From the first line to the last, copy the material exactly and leave the pictures out.

**** PROVIDED MATERIAL

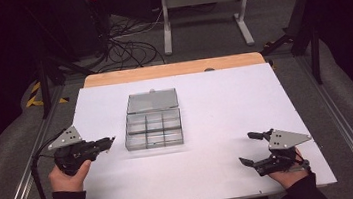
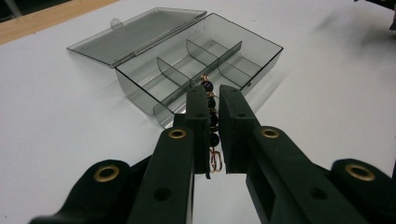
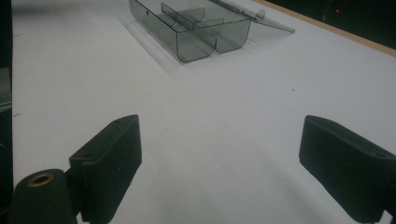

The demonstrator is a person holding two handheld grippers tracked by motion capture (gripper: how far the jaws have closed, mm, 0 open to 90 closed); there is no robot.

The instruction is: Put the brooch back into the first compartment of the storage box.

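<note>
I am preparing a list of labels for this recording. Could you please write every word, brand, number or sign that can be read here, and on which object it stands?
There is no readable text.
Clear compartment box and its open lid: no label or print.
Left gripper, shut on a beaded chain: no markings, only brass rivets.
Right gripper, jaws open: no markings.
White table: plain.

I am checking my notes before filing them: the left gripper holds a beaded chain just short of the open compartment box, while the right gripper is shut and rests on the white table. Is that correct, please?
Not quite: the right gripper is open, not shut; the right gripper view shows its jaws wide apart with nothing between them. The rest stands: the left gripper holds the beaded chain just short of the open compartment box, above the white table.
</note>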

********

• [OUTPUT FOR THIS TASK]
The demonstrator is a person holding two handheld grippers tracked by motion capture (gripper: how far the jaws have closed, mm, 0 open to 90 closed); there is no robot.

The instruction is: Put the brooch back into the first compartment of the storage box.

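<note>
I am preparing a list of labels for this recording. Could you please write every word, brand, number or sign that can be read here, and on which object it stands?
There is no readable text.
Clear compartment box and its open lid: no label or print.
Left gripper, shut on a beaded chain: no markings, only brass rivets.
Right gripper, jaws open: no markings.
White table: plain.

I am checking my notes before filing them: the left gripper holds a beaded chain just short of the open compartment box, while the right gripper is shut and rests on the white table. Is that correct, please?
Not quite: the right gripper is open, not shut; the right gripper view shows its jaws wide apart with nothing between them. The rest stands: the left gripper holds the beaded chain just short of the open compartment box, above the white table.
</note>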

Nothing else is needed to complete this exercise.